[The task]: The records underneath are to be printed in full and exactly, with no pictures carried over.

[Data shown]:
------------------------------------------------
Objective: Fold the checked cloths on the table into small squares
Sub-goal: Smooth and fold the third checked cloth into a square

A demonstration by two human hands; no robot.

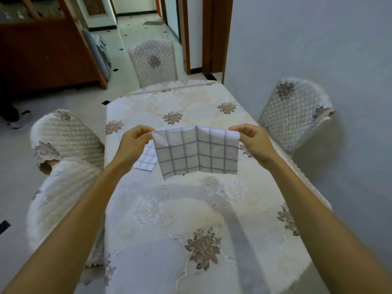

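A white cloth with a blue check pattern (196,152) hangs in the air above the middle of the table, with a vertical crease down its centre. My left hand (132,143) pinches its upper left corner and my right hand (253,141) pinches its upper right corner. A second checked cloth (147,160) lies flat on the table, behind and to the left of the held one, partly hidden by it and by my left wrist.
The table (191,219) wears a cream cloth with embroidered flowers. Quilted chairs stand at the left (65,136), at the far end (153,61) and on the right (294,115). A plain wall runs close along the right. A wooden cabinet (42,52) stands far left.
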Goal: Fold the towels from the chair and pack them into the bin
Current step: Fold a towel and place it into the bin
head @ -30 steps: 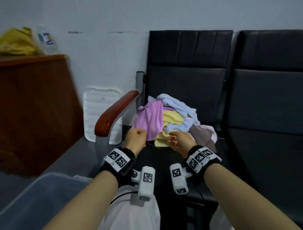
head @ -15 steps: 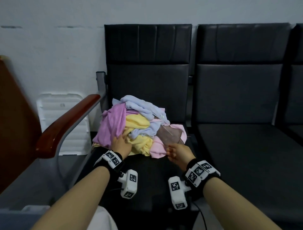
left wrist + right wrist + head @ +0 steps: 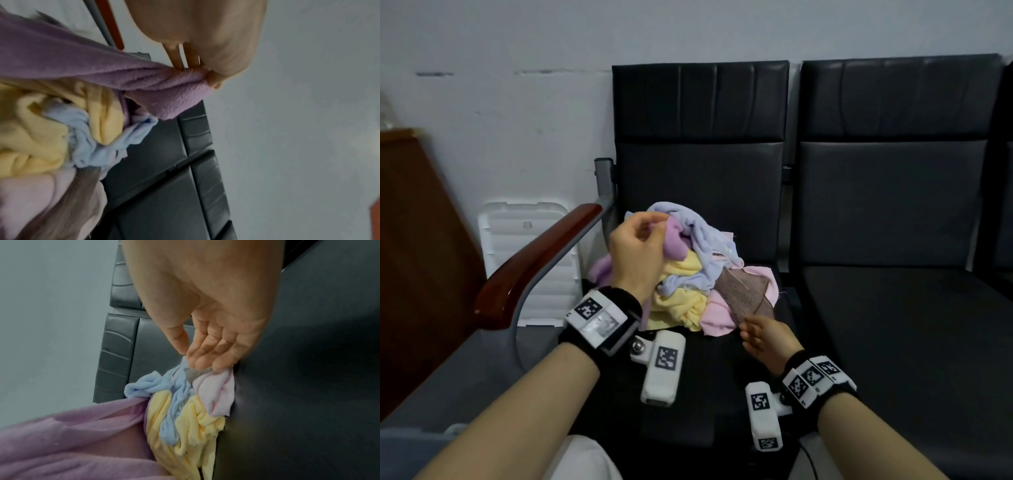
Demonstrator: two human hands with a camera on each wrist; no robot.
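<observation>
A heap of small towels lies on the black chair seat (image 3: 688, 377): purple (image 3: 674, 243), light blue (image 3: 698, 233), yellow (image 3: 678, 301), pink (image 3: 719, 315) and brown (image 3: 743, 294). My left hand (image 3: 657, 222) is raised over the heap's left side and pinches a bunched edge of the purple towel (image 3: 102, 65), which stretches taut from the heap up to my left hand (image 3: 197, 71). My right hand (image 3: 744, 325) is low at the heap's near right edge. Its fairly straight fingers (image 3: 205, 360) rest on the brown towel (image 3: 199, 371). A corner of the bluish bin (image 3: 404, 445) shows at the bottom left.
A red-brown armrest (image 3: 534, 267) runs along the chair's left side, with a white ribbed panel (image 3: 524, 233) against the wall behind it. A wooden cabinet (image 3: 414, 240) stands at the far left. A second black chair (image 3: 893, 308) adjoins on the right.
My left hand has risen from the heap's near left edge, pulling the purple towel up with it. My right hand stays at the near right edge.
</observation>
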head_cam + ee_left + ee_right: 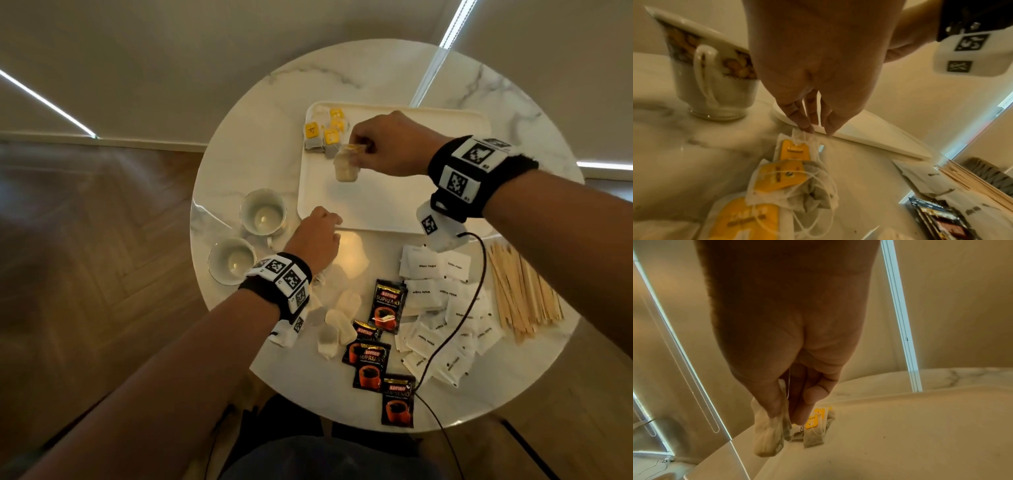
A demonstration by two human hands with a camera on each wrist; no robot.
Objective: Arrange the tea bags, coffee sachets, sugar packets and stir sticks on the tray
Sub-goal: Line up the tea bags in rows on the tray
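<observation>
A white tray (376, 205) lies on the round marble table (260, 154). Several yellow-tagged tea bags (323, 133) sit in its far-left corner. My right hand (363, 149) hovers beside them and pinches a pale tea bag (346, 168) that hangs over the tray; the right wrist view shows that hand (789, 415) and bag (766, 439). My left hand (337, 222) is at the tray's near-left edge. In the left wrist view its fingertips (807, 128) pinch the top of a tea bag (797, 151) lying on the table.
Loose tea bags (339, 318), black coffee sachets (388, 305), white sugar packets (431, 298) and wooden stir sticks (524, 287) lie on the near half of the table. Two cups (263, 212) (233, 260) stand at the left. A dark cable (472, 301) crosses the sugar packets.
</observation>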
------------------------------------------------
[Written response]:
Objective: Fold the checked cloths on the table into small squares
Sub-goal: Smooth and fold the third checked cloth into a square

A demonstration by two human hands; no robot.


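A white cloth with a blue check pattern (196,152) hangs in the air above the middle of the table, with a vertical crease down its centre. My left hand (132,143) pinches its upper left corner and my right hand (253,141) pinches its upper right corner. A second checked cloth (147,160) lies flat on the table, behind and to the left of the held one, partly hidden by it and by my left wrist.
The table (191,219) wears a cream cloth with embroidered flowers. Quilted chairs stand at the left (65,136), at the far end (153,61) and on the right (294,115). A plain wall runs close along the right. A wooden cabinet (42,52) stands far left.
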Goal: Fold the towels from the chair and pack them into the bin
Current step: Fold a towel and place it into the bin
head @ -30 steps: 
head @ -15 steps: 
left wrist + right wrist + head @ +0 steps: 
Demonstrator: two human hands with a camera on each wrist; no robot.
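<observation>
A heap of small towels lies on the black chair seat (image 3: 688, 377): purple (image 3: 674, 243), light blue (image 3: 698, 233), yellow (image 3: 678, 301), pink (image 3: 719, 315) and brown (image 3: 743, 294). My left hand (image 3: 657, 222) is raised over the heap's left side and pinches a bunched edge of the purple towel (image 3: 102, 65), which stretches taut from the heap up to my left hand (image 3: 197, 71). My right hand (image 3: 744, 325) is low at the heap's near right edge. Its fairly straight fingers (image 3: 205, 360) rest on the brown towel (image 3: 199, 371). A corner of the bluish bin (image 3: 404, 445) shows at the bottom left.
A red-brown armrest (image 3: 534, 267) runs along the chair's left side, with a white ribbed panel (image 3: 524, 233) against the wall behind it. A wooden cabinet (image 3: 414, 240) stands at the far left. A second black chair (image 3: 893, 308) adjoins on the right.
My left hand has risen from the heap's near left edge, pulling the purple towel up with it. My right hand stays at the near right edge.
</observation>
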head_cam + ee_left + ee_right: 
A demonstration by two human hands with a camera on each wrist; no robot.
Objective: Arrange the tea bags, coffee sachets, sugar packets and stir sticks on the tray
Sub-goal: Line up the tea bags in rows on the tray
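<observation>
A white tray (376, 205) lies on the round marble table (260, 154). Several yellow-tagged tea bags (323, 133) sit in its far-left corner. My right hand (363, 149) hovers beside them and pinches a pale tea bag (346, 168) that hangs over the tray; the right wrist view shows that hand (789, 415) and bag (766, 439). My left hand (337, 222) is at the tray's near-left edge. In the left wrist view its fingertips (807, 128) pinch the top of a tea bag (797, 151) lying on the table.
Loose tea bags (339, 318), black coffee sachets (388, 305), white sugar packets (431, 298) and wooden stir sticks (524, 287) lie on the near half of the table. Two cups (263, 212) (233, 260) stand at the left. A dark cable (472, 301) crosses the sugar packets.
</observation>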

This answer is complete as written.